ZFS assertion failed in dsl_scan.c:1697 on snapshot destruction
I just switched one of my OI machines to DEBUG bits to do some kernel work there. A few minutes after booting time slider destroyed an old snapshot, which triggered this assertion failure. While I was typing this it happened again, so it's easily reproducable.
panic[cpu1]/thread=ffffd000402d2c40: assertion failed: dsl_dir_phys(dp->dp_free_dir)->dd_used_bytes == 0 (0x14000 == 0x0), file: ../../common/fs/zfs/dsl_scan.c, line: 1697 > $C ffffd000402d2970 vpanic() ffffd000402d29c0 0xfffffffffbe0c59d() ffffd000402d2a20 dsl_process_async_destroys+0x4da(ffffd00d5fa4a600, ffffd00df0047a00) ffffd000402d2a80 dsl_scan_sync+0x116(ffffd00d5fa4a600, ffffd00df0047a00) ffffd000402d2b50 spa_sync+0x533(ffffd00d5ac7e000, 236c191) ffffd000402d2c20 txg_sync_thread+0x297(ffffd00d5fa4a600) ffffd000402d2c30 thread_start+8() > ::ps ! grep zfs R 103615 101329 101329 101329 0 0x5a006000 ffffd00ebc451040 zfs > ffffd00ebc451040::ps -f S PID PPID PGID SID UID FLAGS ADDR NAME R 103615 101329 101329 101329 0 0x5a006000 ffffd00ebc451040 /usr/sbin/zfs destroy -d export/home/woodstoc@zfs-auto-snap_frequent-2019-02-24
Updated by Toomas Soome 11 months ago
Igor Kozhukhov wrote:
i see the same issue on dilos on DEBUG build with destroy older BE.

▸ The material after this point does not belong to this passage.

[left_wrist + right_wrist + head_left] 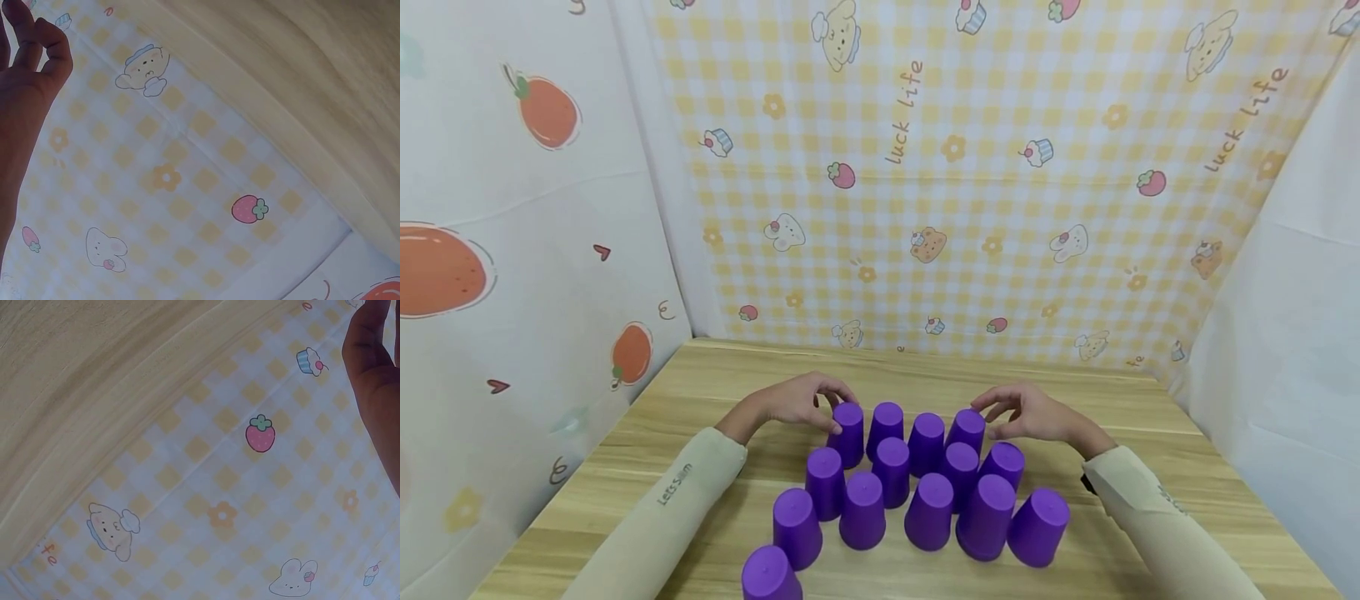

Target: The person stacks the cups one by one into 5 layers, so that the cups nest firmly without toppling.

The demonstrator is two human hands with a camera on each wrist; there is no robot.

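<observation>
Several purple cups stand upside down on the wooden table in rough rows. My left hand (805,402) is at the leftmost cup of the back row (850,440), its thumb on the near left side and its fingers behind. At the other end of that row, my right hand (1028,414) has its bent fingers and thumb spread beside the rightmost cup (966,430); whether they touch it is hard to tell. Each wrist view shows only part of a hand at its edge, the left hand (37,81) and the right hand (378,375), without any cup.
Nearer cups include a front left cup (771,575) and a front right cup (1039,527). The wooden table (1150,433) meets a yellow checked cloth (955,200) at the back. White cloths hang on both sides, the left cloth (550,217) printed with fruit.
</observation>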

i can't reproduce this issue by ZFS tests(about 1200)
i thought it was related to my updates from ZoL, but right now, i think it can be related to feature 'large dnode' after integration
I did just try out the snapshot destroy via beadm destroy:
root@uefi-oi:/home/tsoome# beadm list
BE Active Mountpoint Space Policy Created
oi-20 - - 15,0M static 2018-10-06 10:36
oi-21 - - 14,2M static 2018-11-10 13:12
oi-22 - - 14,4M static 2018-11-18 16:48
oi-23 - - 14,7M static 2018-12-02 11:10
oi-24 - - 14,9M static 2018-12-13 09:01
oi-25 - - 13,8M static 2019-01-08 12:41
oi-26 - - 14,5M static 2019-01-09 17:51
oi-27 - - 14,2M static 2019-01-20 12:25
oi-28 - - 14,1M static 2019-02-17 19:04
oi-29 NR / 7,70G static 2019-02-24 18:44
And I did beadm destroy them all without a panic. That VM was updated to DEBUG mode build before this test.. Which of course only hints there must be more context.
Updated by Hans Rosenfeld 11 months ago
Igor reported an interesting panic that looks close:
panic[cpu3]/thread=fffffe000fd2ec20: assertion failed: dsl_dir_phys(dp->dp_free_dir)->dd_used_bytes == 0 (0xffffffffff9b1000 == 0x0), file: ../../common/fs/zfs/dsl_scan.c, line: 3219 fffffe000fd2e990 genunix:process_type+193699 () fffffe000fd2e9f0 zfs:dsl_process_async_destroys+49a () fffffe000fd2ea70 zfs:dsl_scan_sync+1cb () fffffe000fd2eb50 zfs:spa_sync+603 () fffffe000fd2ec00 zfs:txg_sync_thread+2a7 () fffffe000fd2ec10 unix:thread_start+8 ()
The value vor dd_used_bytes looks particularly interesting. I should add that Igor runs with a load of patches backported from everywhere that only he knows, so it's hard to say whether this is truly relevant to this bug.